REST API polling is the authoritative data entry point for sensor networks that do not support push protocols. Once records land in your geospatial store, they flow into:

  • Spatial CRS Mapping on Ingest β€” the EPSG:4326 geometries produced by this pipeline become the input for downstream projection and spatial join operations against land-use, elevation, or administrative boundary layers.

  • Timestamp Alignment and Timezone Normalisation β€” the UTC-normalised observed_at column enables multi-station temporal joins; the detailed alignment patterns for handling irregular cadences and clock-drift correction are covered there.

  • MQTT Broker Integration for Environmental Sensors β€” for vendors that expose both a REST archive and an MQTT live feed, the REST pipeline handles historical backfill while MQTT delivers real-time updates.

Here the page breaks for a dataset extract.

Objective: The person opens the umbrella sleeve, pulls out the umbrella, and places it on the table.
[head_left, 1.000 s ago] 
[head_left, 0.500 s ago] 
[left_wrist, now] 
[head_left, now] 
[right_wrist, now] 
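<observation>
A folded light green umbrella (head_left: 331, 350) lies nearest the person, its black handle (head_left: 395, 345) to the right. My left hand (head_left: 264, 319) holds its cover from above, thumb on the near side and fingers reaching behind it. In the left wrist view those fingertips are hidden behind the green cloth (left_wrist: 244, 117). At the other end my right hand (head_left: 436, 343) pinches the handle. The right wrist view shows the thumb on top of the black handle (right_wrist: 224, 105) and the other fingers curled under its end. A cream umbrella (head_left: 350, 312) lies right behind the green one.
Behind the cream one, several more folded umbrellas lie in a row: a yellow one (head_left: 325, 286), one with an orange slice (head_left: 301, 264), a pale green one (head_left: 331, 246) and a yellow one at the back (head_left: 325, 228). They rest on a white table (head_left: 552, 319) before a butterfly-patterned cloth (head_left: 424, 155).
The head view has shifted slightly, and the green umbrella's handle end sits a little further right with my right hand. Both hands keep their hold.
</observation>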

The two paths converge in the same geospatial store, with the REST records serving as the authoritative reconciliation baseline.

  • Kafka Stream Synchronisation Workflows β€” polled batches can be published to compacted Kafka topics, enabling downstream consumers that need exactly-once semantics and schema-evolution tracking without querying the source API directly.

  • Fallback Buffering and Offline Caching β€” when an API endpoint becomes unreachable for an extended period, the dead-letter queue patterns described here feed directly into the offline-cache strategies that preserve data during network partitions.

FAQ

How often should I poll a government air quality API?

Match your interval to the sensor’s native reporting cadence β€” typically 5–60 minutes for air quality stations. Always cache the last-seen record timestamp and use it as a cursor. Polling more frequently than the update interval wastes daily quota and triggers 429 responses without delivering new data.

How do I make batch ingestion idempotent?

Assign each record a deterministic ID derived from (station_id, observed_at). Use INSERT ... ON CONFLICT DO NOTHING in PostGIS, keyed on that composite. Re-running the same poll window skips duplicates without corrupting the time series.

What pagination style do environmental APIs typically use?

Most government portals use offset/limit pagination. Vendor APIs increasingly prefer cursor-based pagination keyed on an ISO-8601 timestamp or an opaque page token. Prefer cursor pagination when available β€” offset pagination becomes inconsistent if new records are inserted between requests.

How should I handle a 429 during a long polling run?

Read the Retry-After header and honour it exactly. Use tenacity with wait_fixed(retry_after) as the primary strategy and exponential backoff with jitter as the fallback for cases where Retry-After is absent. Never hardcode a sleep interval β€” provider limits vary widely.

When should I switch from REST polling to MQTT or Kafka?

Switch when latency matters more than auditability. REST polling introduces at minimum one full polling interval of lag; for storm alerts or air quality exceedance notifications, sub-second delivery via MQTT broker integration is necessary. Retain REST polling as the authoritative historical backfill path even after introducing a streaming channel.